§ **YOUR INSTRUCTIONS**
Quote, with no changes, the lines that run from the top of the material to the line with "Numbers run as", both included.

§ **DATA SHOWN**
/---
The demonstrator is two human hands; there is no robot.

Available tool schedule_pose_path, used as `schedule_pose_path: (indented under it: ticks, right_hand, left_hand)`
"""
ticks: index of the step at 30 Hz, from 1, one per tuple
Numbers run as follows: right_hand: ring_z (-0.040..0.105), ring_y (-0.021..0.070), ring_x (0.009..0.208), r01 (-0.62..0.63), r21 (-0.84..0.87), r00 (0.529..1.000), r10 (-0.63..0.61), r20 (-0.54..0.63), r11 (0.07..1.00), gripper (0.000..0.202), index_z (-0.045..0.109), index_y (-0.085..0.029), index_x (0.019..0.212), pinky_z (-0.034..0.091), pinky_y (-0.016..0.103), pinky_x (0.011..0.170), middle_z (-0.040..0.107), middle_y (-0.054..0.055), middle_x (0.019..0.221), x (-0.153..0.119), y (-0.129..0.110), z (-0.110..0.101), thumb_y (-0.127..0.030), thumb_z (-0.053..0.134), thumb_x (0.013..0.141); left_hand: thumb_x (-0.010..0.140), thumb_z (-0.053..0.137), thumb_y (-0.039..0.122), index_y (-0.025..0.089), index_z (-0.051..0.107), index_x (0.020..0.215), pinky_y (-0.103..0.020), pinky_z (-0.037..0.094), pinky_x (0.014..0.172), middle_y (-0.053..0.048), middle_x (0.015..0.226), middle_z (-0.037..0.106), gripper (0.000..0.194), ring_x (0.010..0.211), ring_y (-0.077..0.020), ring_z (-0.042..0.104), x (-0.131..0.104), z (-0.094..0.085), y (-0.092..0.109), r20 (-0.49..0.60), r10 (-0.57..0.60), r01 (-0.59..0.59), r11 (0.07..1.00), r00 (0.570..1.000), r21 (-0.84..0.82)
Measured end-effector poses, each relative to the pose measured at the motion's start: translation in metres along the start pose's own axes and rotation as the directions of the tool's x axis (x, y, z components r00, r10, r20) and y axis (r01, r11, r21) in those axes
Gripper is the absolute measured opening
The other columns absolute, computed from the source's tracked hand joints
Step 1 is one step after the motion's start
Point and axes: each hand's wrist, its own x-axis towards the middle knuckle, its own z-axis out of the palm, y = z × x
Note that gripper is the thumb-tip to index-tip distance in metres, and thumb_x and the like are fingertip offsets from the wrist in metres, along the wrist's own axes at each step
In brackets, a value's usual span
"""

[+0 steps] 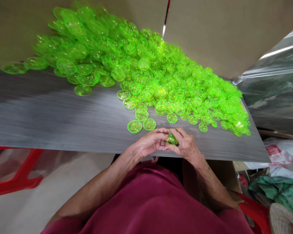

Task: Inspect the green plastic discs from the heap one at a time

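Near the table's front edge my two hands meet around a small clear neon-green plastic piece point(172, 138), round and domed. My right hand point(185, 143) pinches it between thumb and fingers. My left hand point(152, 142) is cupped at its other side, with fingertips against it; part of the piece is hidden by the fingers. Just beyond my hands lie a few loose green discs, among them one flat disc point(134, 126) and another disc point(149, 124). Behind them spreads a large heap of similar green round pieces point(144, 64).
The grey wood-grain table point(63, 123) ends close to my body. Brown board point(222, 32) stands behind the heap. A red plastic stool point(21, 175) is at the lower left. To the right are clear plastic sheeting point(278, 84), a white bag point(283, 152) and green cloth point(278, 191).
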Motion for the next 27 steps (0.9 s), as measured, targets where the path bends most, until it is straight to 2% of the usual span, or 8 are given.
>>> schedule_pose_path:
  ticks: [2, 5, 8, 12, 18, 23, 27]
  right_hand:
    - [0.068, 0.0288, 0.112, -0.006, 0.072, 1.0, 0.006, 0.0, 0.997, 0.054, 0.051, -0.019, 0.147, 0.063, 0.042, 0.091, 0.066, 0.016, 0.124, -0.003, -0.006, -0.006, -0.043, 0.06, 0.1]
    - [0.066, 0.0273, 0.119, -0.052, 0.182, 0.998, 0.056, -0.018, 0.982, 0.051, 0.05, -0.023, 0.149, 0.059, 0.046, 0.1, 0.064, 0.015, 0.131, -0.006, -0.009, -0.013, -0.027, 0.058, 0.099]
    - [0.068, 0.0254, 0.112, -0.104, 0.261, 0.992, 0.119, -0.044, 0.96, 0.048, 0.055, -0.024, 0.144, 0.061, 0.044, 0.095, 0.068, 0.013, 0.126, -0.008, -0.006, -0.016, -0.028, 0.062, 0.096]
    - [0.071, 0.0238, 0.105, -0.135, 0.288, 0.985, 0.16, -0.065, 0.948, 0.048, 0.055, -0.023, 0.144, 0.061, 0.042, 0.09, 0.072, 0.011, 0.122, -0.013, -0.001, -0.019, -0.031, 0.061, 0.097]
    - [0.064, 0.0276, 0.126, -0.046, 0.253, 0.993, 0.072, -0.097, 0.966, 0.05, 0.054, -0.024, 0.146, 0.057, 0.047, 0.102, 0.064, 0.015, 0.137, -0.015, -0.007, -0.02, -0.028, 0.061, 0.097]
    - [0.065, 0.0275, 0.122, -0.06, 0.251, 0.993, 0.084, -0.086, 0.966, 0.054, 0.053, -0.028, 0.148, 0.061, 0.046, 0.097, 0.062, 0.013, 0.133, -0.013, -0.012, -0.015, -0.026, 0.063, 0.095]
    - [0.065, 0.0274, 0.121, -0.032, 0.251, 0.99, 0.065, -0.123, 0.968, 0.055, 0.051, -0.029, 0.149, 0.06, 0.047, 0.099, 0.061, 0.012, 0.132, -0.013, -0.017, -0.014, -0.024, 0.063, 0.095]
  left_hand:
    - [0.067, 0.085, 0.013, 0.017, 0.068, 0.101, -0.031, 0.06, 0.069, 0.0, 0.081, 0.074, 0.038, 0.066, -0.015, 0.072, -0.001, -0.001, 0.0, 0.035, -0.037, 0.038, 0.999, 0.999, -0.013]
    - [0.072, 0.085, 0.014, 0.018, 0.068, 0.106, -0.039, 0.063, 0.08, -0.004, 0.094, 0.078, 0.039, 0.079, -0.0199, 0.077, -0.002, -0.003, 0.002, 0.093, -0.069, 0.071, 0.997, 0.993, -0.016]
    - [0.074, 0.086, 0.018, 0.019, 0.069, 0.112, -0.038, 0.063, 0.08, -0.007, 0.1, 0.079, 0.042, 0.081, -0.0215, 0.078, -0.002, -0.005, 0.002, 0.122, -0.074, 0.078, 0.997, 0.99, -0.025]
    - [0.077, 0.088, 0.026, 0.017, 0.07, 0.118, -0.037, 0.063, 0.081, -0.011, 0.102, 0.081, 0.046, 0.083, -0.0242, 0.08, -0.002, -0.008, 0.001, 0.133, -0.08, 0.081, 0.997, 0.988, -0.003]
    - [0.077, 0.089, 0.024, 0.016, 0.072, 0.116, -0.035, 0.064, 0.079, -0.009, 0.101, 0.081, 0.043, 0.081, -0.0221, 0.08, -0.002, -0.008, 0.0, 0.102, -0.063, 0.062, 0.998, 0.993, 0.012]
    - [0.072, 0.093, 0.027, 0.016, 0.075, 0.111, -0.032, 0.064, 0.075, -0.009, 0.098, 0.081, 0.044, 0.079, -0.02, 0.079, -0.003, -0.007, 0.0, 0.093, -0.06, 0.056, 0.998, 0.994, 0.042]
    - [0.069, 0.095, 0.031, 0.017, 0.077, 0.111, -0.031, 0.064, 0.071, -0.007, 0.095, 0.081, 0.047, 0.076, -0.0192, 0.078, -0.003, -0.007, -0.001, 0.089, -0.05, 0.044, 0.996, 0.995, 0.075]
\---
§ **RESULT OF THE EXERCISE**
The demonstrator is two human hands; there is no robot.

Available tool schedule_pose_path, used as `schedule_pose_path: (indented under it: ticks, right_hand, left_hand)`
"""
ticks: index of the step at 30 Hz, from 1, one per tuple
Numbers run as follows: right_hand: ring_z (-0.040..0.105), ring_y (-0.021..0.070), ring_x (0.009..0.208), r01 (-0.62..0.63), r21 (-0.84..0.87), r00 (0.529..1.000), r10 (-0.63..0.61), r20 (-0.54..0.63), r11 (0.07..1.00), gripper (0.000..0.202), index_z (-0.045..0.109), index_y (-0.085..0.029), index_x (0.019..0.212), pinky_z (-0.034..0.091), pinky_y (-0.016..0.103), pinky_x (0.011..0.170), middle_z (-0.040..0.107), middle_y (-0.054..0.055), middle_x (0.019..0.221), x (-0.153..0.119), y (-0.129..0.110), z (-0.110..0.101), thumb_y (-0.127..0.030), thumb_z (-0.053..0.134), thumb_x (0.013..0.141); left_hand: thumb_x (-0.010..0.140), thumb_z (-0.053..0.137), thumb_y (-0.039..0.122), index_y (-0.025..0.089), index_z (-0.051..0.107), index_x (0.020..0.215), pinky_y (-0.103..0.020), pinky_z (-0.037..0.094), pinky_x (0.014..0.172), middle_y (-0.053..0.048), middle_x (0.015..0.226), middle_z (-0.037..0.106), gripper (0.000..0.194), ring_x (0.010..0.211), ring_y (-0.077..0.020), ring_z (-0.042..0.104), x (-0.131..0.104), z (-0.094..0.085), y (-0.092..0.109), r20 (-0.49..0.60), r10 (-0.57..0.60), r01 (-0.59..0.59), r11 (0.07..1.00), r00 (0.570..1.000), r21 (-0.84..0.82)

Output for the exercise is now complete.